James Levine, a researcher at the Mayo CLinic in Rochester, Minn, asked “why do some people who consume the same amount of food as others gain more weight?”  With the help of motion-tracking underwear, he found the answer.  “The people who didn’t gain weight were unconsciously moving around more.”

Given that cardiovascular disease is the main cause of death in the United States and that insulinemia (insulin in the blood) is directly correlated with decreased life span … sitting becomes indirectly linked to death.

Exercise is not a perfect antidote for sitting. ~Marc Hamilton, an inactivity researcher at the Pennington Biomedical Research Center (5)

What Exactly Is Going On? (on a musculoskeletal level)

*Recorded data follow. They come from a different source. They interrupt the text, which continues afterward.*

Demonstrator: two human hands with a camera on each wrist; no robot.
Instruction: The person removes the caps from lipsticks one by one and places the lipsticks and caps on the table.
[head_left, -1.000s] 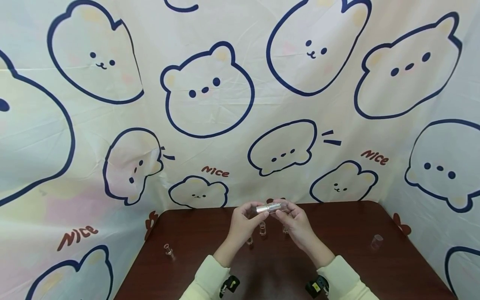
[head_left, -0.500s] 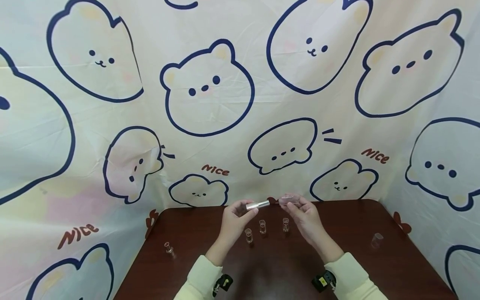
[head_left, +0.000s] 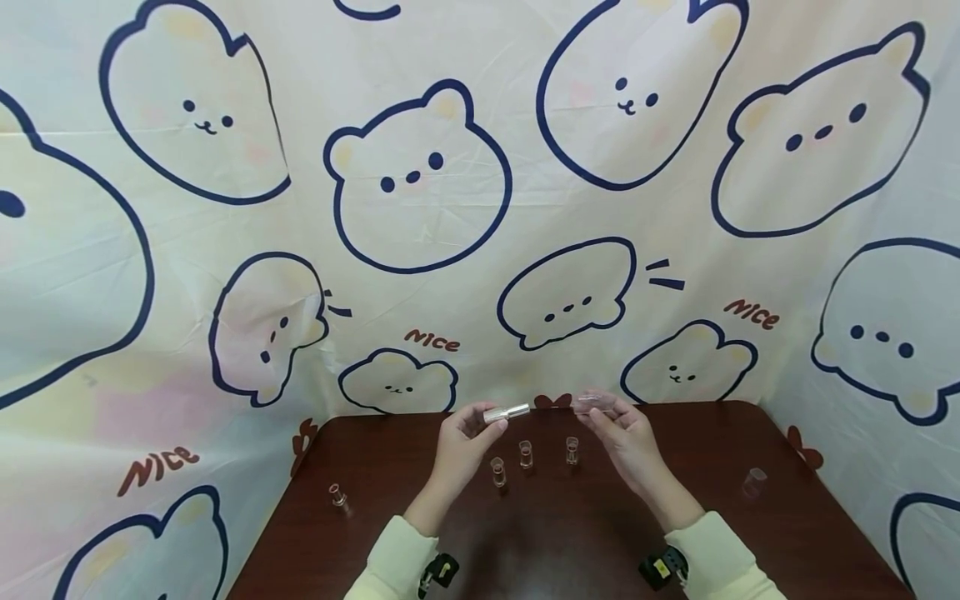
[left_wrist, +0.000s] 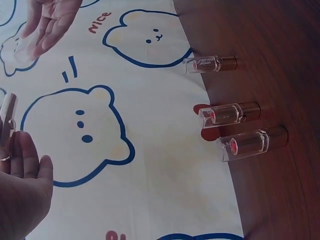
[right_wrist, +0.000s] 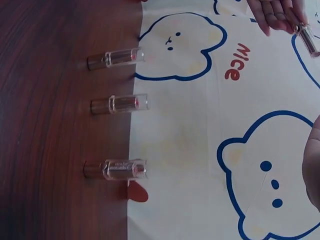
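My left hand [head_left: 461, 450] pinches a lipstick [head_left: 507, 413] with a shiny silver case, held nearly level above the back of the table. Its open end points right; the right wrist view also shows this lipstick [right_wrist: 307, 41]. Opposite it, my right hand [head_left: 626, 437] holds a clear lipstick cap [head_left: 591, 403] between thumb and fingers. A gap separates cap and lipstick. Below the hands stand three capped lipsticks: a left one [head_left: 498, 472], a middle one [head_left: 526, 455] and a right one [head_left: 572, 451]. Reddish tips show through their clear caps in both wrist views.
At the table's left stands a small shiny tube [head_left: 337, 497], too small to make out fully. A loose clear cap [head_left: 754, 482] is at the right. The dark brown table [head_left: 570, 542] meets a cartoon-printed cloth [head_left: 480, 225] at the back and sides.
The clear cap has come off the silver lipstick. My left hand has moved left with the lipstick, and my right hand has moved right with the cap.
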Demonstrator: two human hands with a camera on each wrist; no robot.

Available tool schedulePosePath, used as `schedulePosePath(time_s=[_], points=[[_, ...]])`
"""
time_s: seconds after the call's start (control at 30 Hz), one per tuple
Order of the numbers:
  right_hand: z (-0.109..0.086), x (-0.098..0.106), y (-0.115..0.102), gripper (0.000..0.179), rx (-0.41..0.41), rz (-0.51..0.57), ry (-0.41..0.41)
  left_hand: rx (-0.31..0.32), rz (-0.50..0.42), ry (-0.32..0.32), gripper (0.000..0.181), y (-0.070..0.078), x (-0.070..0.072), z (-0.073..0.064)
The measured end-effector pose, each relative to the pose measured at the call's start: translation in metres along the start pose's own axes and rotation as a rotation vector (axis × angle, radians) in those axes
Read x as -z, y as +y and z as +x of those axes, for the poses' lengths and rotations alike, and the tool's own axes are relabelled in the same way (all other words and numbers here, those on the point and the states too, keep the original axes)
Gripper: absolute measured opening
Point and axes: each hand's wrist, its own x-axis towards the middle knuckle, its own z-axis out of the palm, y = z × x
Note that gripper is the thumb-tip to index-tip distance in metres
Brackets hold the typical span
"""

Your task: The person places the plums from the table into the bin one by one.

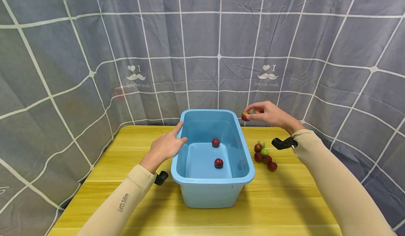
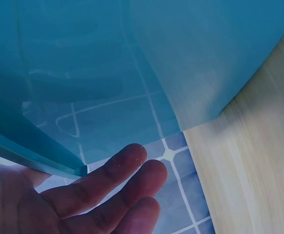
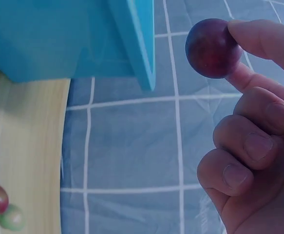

The above describes what happens to your systemic, internal health.

What about your musculoskeletal system?

Anatomy, particularly of the bones, muscles, ligaments, and nerves, is my specialty.

Understanding how aches and pains develop, first through load exceeding capacity leading to injured tissue, then to scar tissue, and finally to osteoarthritis and whole body degeneration is the key to realizing that your body is not meant to sit.

Here’s how the all too common scar tissue develops:

Muscles are pumps that help blood filter through the body.  When muscles are held in a static position (like sitting) for too long, there is a lack of blood flow.

Since blood carries oxygen, a lack of blood flow leads to a lack of oxygen.

No oxygen creates damage and cancer-causing free radicals in the area.

Because free radicals cause damage like pinballs flying around your body, your immune system is dispersed to repair the damage.

The immune system sends repairmen called fibroblasts to the area.  Fibroblasts lay down concrete, bubble gum, and superglue (aka scar tissue) to repair the damage.

Scar tissue is a smart response by the body to fix it.  Unfortunately, it’s not a long-term solution, restricting range of motion and decreasing force production capacity ( how strong a muscle is) as scar tissue accumulates.

You can see how lack of movement can cause problems in so many places.

A few body parts that are particularly susceptible to scar tissue accumulation are the neck (longus coli, levator scapula, lower cervical facet capsules), shoulders (pec minor, subscapularis), low back (psoas, iliacus, multifidi, longissimus, iliocostalis, lumbar facet capsules), and hips (psoas, iliacus, hip external rotators, and the sciatic nerve at the hip external rotators).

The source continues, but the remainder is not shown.